Introduction

The COVID-19 pandemic has already affected millions of people among more than 200 countries around the world. The incidence of the disease in different countries varies from several to hundreds of positive cases per 1000 tests (data retrieved on December 14th, 2020 from https://www.worldometers.info/coronavirus/).

The fast spread of the virus made it clear that in our globalised world threats can spread fast. The lack of knowledge related to the virus, the contrasting information available, the absence of a targeted vaccine and healing procedures made it soon clear that the spread could be mitigated only with restrictions on personal mobility. The quarantine and personal isolation have been applied nearly worldwide. Such restrictions can be made both less stringent and more effective if tests can early detect the presence of infectious individuals. The scarcity of reactants, accredited laboratories for virus testing, and trained technicians have so far severely limited the number of tests.

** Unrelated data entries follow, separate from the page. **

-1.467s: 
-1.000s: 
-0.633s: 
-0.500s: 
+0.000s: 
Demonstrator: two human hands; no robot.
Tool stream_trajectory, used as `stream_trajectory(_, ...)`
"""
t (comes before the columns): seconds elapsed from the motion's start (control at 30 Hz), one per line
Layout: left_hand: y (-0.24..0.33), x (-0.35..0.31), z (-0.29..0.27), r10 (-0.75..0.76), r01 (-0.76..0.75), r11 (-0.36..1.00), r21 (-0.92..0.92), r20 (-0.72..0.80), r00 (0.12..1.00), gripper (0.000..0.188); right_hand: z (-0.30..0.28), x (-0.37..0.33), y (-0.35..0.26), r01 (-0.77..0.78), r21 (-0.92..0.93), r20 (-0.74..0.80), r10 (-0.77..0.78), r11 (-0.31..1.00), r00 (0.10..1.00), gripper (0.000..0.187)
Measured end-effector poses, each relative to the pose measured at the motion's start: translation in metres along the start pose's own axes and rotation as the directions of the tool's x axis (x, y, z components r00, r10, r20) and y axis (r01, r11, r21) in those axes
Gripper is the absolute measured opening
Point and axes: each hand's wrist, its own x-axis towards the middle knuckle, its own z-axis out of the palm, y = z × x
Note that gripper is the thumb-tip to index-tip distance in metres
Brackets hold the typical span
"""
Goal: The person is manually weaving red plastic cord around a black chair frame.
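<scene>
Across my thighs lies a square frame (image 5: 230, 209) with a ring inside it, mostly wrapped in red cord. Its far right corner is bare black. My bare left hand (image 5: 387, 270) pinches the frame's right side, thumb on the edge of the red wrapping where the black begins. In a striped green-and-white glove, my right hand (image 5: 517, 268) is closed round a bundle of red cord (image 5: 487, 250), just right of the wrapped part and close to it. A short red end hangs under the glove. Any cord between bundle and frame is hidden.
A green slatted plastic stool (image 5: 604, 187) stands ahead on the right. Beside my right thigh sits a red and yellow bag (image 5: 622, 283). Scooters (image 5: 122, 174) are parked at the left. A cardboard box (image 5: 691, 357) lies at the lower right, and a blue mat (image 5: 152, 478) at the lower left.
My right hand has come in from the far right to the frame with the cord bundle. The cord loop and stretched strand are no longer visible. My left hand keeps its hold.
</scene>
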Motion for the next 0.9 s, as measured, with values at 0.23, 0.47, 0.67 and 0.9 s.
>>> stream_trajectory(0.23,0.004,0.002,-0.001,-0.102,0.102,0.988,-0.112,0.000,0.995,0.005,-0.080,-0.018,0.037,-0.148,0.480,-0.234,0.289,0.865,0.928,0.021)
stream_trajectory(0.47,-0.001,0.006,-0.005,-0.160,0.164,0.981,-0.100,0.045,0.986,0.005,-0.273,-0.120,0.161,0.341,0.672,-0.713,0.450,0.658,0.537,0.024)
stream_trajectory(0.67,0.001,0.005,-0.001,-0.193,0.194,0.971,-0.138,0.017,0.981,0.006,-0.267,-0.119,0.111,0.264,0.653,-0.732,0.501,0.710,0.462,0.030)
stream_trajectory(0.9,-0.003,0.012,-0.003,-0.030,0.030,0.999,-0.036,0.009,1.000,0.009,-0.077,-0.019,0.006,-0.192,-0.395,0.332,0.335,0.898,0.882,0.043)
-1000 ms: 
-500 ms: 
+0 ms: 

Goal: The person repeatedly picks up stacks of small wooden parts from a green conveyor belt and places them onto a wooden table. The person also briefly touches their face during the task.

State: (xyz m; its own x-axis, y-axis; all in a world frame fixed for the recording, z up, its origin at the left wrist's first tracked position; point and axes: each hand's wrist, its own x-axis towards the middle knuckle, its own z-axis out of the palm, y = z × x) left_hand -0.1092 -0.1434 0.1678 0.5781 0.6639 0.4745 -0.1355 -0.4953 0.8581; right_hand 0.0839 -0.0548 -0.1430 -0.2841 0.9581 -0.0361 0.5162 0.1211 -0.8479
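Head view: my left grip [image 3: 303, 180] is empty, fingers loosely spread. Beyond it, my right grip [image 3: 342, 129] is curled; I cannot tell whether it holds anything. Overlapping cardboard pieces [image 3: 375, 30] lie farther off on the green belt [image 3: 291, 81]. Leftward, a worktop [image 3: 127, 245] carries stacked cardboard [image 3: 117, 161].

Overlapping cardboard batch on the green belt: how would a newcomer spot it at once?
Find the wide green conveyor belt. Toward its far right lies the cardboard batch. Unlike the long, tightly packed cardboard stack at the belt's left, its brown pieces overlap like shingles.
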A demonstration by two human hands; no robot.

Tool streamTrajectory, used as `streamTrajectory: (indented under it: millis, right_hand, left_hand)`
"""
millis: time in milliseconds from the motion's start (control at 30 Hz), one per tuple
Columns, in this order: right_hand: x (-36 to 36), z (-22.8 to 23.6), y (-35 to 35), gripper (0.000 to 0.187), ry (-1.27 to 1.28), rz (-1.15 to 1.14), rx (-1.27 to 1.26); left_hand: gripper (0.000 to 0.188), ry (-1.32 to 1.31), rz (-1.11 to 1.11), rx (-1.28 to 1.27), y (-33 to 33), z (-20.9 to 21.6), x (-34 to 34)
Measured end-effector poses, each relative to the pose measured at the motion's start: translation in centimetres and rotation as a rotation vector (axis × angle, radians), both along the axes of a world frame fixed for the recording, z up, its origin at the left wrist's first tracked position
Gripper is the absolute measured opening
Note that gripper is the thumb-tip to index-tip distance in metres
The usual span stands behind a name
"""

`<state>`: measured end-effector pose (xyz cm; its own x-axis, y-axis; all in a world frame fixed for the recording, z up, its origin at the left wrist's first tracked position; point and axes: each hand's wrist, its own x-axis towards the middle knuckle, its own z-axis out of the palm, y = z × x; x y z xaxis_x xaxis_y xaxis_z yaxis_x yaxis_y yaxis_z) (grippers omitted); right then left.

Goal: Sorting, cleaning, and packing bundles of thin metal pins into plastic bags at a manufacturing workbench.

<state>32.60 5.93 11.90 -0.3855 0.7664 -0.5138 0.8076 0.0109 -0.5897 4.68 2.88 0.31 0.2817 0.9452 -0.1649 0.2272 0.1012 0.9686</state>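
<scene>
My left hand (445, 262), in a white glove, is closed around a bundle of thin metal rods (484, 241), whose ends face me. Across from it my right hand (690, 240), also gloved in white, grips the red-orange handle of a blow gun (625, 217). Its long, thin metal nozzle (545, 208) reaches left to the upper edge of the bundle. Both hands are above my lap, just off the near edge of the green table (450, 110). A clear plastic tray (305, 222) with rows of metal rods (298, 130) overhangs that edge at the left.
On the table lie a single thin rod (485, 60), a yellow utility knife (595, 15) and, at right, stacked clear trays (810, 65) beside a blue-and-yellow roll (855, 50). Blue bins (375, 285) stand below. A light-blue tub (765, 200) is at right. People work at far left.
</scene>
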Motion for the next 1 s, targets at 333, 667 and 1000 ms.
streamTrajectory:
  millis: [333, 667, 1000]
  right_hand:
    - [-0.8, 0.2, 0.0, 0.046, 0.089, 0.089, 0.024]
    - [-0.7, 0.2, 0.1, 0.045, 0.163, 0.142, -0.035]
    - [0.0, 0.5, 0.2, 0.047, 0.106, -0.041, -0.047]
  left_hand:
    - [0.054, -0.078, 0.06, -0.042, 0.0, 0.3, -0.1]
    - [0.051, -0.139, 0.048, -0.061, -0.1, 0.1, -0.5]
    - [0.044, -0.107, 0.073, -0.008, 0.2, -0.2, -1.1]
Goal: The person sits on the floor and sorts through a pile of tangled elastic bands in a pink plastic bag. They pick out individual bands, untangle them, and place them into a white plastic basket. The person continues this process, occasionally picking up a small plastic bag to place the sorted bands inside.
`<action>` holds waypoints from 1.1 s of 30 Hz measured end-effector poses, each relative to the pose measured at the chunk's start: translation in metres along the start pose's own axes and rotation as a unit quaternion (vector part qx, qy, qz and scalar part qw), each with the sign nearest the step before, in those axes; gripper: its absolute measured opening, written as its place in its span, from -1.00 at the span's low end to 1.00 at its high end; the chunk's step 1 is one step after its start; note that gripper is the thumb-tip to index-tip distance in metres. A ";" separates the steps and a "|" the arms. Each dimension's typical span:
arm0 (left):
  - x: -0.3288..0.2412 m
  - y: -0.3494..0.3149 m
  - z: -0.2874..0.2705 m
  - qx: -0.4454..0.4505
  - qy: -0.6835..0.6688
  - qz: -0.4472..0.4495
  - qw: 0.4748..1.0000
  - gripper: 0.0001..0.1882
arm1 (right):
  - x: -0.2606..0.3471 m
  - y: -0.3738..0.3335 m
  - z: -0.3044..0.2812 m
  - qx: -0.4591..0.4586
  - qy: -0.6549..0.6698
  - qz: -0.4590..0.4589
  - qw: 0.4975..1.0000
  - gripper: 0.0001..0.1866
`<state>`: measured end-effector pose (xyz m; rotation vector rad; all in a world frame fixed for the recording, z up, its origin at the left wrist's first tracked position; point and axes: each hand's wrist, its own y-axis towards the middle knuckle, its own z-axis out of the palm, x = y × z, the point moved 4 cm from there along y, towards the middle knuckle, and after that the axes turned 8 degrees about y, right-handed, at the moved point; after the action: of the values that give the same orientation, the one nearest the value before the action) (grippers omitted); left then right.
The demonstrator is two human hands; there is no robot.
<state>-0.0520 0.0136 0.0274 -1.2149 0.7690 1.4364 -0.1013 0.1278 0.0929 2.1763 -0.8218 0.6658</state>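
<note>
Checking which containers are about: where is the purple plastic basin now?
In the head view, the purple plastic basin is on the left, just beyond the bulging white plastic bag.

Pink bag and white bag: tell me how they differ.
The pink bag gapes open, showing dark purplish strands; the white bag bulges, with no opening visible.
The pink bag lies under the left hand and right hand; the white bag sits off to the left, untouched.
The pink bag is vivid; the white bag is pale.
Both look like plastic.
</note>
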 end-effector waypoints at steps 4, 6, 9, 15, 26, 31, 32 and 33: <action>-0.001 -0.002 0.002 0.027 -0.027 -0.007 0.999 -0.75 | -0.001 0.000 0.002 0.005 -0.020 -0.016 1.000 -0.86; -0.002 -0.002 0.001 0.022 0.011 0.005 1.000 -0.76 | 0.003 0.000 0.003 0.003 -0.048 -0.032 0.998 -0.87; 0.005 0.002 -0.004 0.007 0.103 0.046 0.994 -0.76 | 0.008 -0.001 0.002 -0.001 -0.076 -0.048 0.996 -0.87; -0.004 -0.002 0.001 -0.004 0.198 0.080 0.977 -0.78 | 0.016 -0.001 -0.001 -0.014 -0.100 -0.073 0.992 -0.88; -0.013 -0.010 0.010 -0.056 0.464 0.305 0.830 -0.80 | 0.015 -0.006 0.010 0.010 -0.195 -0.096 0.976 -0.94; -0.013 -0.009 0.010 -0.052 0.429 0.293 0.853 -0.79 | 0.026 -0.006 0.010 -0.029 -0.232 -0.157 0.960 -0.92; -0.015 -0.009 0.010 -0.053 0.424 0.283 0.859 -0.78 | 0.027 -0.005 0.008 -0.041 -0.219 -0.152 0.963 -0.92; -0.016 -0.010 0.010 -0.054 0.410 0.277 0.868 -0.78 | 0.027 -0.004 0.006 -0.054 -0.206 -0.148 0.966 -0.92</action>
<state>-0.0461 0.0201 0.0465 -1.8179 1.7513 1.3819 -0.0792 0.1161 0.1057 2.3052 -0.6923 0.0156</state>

The available tests are based on oropharyngeal and nasopharyngeal swabs and the collected organic material. The virus is then inactivated, and RNA is extracted and amplified. A real-time polymerase chain reaction (RT-PCR) is then used to detect and evaluate the abundance of proteins that are virus-specific. In order to test as many people as possible, studies have shown the possibility of group testing1, which means that the result of the test is given for a group of people, rather than for a single patient. In the simplest case, this might be applicable to people living in the same apartment, or sharing the same working spaces. In the case of an infected person in a group, the test result for the group is positive, and additional tests are needed.

Experiments indicate that a single positive sample of COVID-19 can be detected in pools of up to 32 samples, with an estimated false negative rate of 10%, and detection of positive samples diluted in even up to 64 samples may also be attainable, though may require additional amplification cycles2.

Other investigations3 indicate that a mini-pool method can obtain laboratory results of equal quality as those obtained with individual testing. The method was investigated in a small field study on 50 unselected patient samples. Mini-pools of 5 samples were tested, all mini-pools with a positive sample resulted in a positive PCR result, and all mini-pools containing only samples from patients without SARS CoV-2 always resulted in a negative result.

This enables pool testing for COVID-19 where the swabs of multiple patients are grouped together and tested. If the result of a sample pool is negative, all the samples in the group are negative. In the case of a positive pool result, individual testing is carried out from the previously reserved samples. Depending on the incidence of the disease in the population, only a fraction of the groups will need to be tested again for individual results, and therefore the number of tests is reduced accordingly.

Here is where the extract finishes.